Pani Halina, która mieszka obok rynku w Brzesku przekonuje, że już teraz przy jednym działającym tam sklepie z alkoholem mieszkańcy mają problem z nietrzeźwymi osobami. Dlatego boją się, że powiększenie limitu koncesji spowoduje jeszcze większe problemy. W nocy słychać krzyki, awantury, a rano mieszkańcy znajdują nie tylko rozbite butelki, ale też wymiociny pijanych klientów sklepu, którzy też załatwiają tam potrzeby fizjologiczne.
Ulice nie są oświetlone i odbywa się tam nocne życie tych, którzy wcześniej kupili alkohol, jeśli sklepów będzie więcej, to pozostaje wyprowadzka. Nasze życie za jakieś korkowe? - dodaje Pani Lidia z osiedla Kopaliny - Jagiełły.
Burmistrz Brzeska Tomasz Latocha podkreśla, że na razie zwiększono jedynie maksymalną liczbę zezwoleń, a nie faktyczną liczbę sklepów. Budują się nowe osiedla, sklepy, przedsiębiorcy chcą zarabiać, to są tylko limity, nie koncesje.
Teraz wykorzystywanych jest np. jedynie 68 zezwoleń na sprzedaż piwa w sklepach przy limicie 95 koncesji. Chociaż limit nie jest wykorzystany, zwiększono go na 110 możliwych do uzyskania koncesji. Za zagłosowało 13 brzeskich radnych w tym wiceprzewodniczący rady i sołtys wsi Mokrzyska Kamil Trąba. Jak podkreśla to pozytywna odpowiedź na apele sieci handlowych i drobnych przedsiębiorców.
Te argumenty nie przekonały jednak 6 brzeskich radnych PiSu, którzy głosowali przeciwko zwiększeniu limitów w Brzeski i okolicznych miejscowościach na sprzedaż alkoholu. W tym Jarosław Sorys, który powołuje się na badania Światowej Organizacji Zdrowia oraz Państwowej Agencji Rozwiązywania Problemów Alkoholowych. Z badań wynika, że spożycie alkoholu w Polsce rośnie, a jednym z czynników zwiększenia spożycia jest jego dostępność.
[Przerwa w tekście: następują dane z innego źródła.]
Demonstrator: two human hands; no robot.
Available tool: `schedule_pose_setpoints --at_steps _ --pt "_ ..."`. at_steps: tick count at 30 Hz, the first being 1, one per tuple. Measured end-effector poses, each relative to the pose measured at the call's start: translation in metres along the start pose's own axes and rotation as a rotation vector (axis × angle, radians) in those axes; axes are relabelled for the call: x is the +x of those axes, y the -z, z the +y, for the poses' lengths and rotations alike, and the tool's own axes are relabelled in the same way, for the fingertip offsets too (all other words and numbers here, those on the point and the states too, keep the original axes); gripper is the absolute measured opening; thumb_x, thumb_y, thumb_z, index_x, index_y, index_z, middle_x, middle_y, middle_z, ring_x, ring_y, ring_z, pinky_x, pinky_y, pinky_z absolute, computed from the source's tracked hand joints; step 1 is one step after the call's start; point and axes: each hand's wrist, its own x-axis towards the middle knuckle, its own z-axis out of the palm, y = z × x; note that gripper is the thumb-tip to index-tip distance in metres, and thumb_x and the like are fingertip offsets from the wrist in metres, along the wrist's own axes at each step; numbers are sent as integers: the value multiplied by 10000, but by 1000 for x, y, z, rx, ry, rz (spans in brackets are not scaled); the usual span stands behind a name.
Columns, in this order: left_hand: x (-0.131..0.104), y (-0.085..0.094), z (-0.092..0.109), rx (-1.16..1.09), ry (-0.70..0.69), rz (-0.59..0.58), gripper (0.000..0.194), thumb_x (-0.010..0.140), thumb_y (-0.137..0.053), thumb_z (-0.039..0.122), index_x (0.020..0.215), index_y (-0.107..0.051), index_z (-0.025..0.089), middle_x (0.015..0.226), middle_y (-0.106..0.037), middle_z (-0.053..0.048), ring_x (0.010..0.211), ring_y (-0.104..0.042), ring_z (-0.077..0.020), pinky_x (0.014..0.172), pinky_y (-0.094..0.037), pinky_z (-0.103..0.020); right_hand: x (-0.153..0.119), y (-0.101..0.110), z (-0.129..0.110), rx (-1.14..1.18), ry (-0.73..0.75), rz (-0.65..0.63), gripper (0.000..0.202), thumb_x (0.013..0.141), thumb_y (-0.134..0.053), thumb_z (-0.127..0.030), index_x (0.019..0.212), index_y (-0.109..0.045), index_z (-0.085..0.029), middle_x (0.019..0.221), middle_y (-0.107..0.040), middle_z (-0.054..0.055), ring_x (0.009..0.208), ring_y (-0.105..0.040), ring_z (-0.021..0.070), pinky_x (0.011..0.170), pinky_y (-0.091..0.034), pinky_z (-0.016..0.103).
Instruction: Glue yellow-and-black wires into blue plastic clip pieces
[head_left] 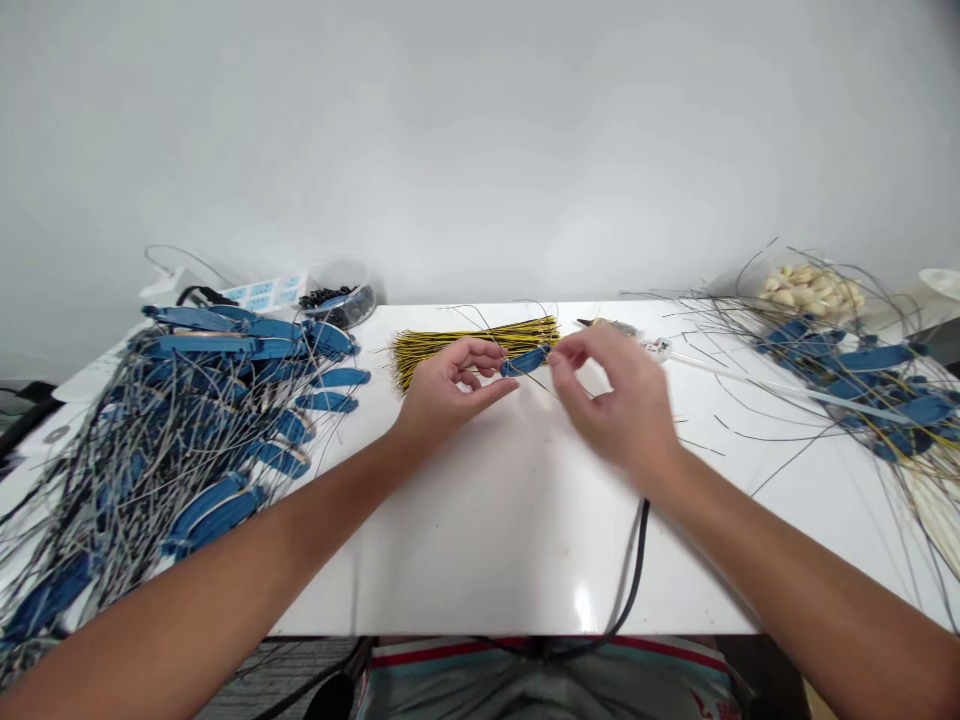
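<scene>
Sitting between the two hands, the blue piece is just in front of the yellow-and-black wire bundle, toward the middle of the counter's far edge. Its left end lies between the thumb and forefinger of the left hand, which are closed about it from below and above. Its right end meets the fingertips of the right hand; thumb and forefinger are drawn close there, but whether they clamp the piece itself or a thin wire at its end, I cannot tell. Fine wires stick out around the piece.

Toward the counter's left edge, well apart from the hands, spreads a heap of blue pieces with grey and black wires. Behind it, by the far left corner, stand a clear cup with black bits and a white power strip. Near the right edge lies a smaller wired cluster, with a tub of cream-coloured parts behind it. A black cable hangs over the near edge.
</scene>
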Motion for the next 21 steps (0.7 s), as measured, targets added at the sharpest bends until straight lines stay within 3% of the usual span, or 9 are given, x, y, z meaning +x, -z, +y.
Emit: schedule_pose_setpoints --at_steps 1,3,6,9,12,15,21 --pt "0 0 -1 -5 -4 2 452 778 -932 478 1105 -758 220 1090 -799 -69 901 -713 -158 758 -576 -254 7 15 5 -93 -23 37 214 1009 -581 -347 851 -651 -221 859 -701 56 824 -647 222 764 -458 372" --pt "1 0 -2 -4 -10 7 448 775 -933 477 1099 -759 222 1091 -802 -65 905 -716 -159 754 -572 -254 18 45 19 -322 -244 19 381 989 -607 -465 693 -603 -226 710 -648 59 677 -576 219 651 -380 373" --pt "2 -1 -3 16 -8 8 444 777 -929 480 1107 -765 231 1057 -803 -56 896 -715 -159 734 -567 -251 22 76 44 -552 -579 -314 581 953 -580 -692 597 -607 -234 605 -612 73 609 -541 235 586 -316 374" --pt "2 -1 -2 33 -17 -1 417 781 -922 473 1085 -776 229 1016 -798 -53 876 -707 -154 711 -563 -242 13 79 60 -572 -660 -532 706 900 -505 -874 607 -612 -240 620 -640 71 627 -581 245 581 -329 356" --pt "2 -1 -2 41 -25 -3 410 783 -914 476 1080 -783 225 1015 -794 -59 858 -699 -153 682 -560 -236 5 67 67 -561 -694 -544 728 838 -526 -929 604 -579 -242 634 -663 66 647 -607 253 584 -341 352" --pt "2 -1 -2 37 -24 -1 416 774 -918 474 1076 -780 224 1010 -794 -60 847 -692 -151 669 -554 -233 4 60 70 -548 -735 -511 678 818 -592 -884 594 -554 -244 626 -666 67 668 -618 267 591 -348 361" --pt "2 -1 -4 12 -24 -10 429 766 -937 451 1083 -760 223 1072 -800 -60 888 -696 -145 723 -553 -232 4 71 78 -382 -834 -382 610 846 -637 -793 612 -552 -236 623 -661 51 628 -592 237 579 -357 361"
Burmistrz Brzesku uspokaja, że na razie są jedynie 4 nowe wnioski o koncesje na sprzedaż alkoholu. W tym sklepów, które już prowadziły taką działalność, ale musiały ją przerwać, bo np. w pobliżu otwarto gabinet dentystyczny lub lekarski. Do tej porytakie sąsiedztwo wykluczało się w Brzesku i gminie, ale ten zapis właśnie zmieniono. Tomasz Latocha podkreśla także, że na 16 osiedli i sołectwa tylko w dwóch przypadkach Jadownik oraz osiedla Stare Miasto zagłosowano przeciwko. Przeciwko głosowała pani Krystyna z osiedla Stare Miasto, która tłumaczy, że burmistrz stwierdził, że nie ma to znaczenia, a całodobowy sklep obok cmentarza powoduje same problemy, także bezczeszczenie grobów i zaśmiecanie nekropolii. To nieodpowiedzialne - podkreśla pani Krystyna.
Światowa Organizacja Zdrowia określiła, że jeden sklep z alkoholem powinien przypadać co najwyżej na 1000 mieszkańców. Gdyby powiększony limit koncesji w Brzesku i okolicy został w pełni wykorzystany, to jeden sklep przypadałby na 300 mieszkańców.
Protestujący przeciwko zwiększeniu limitu koncesji na alkohol w Brzesku i okolicznych miejscowościach zapowiadają, że będą próbowali doprowadzić do uchylenia uchwały rady miejskiej i powrotu do wcześniejszych, mniejszych limitów zezwoleń na sprzedaż alkoholu.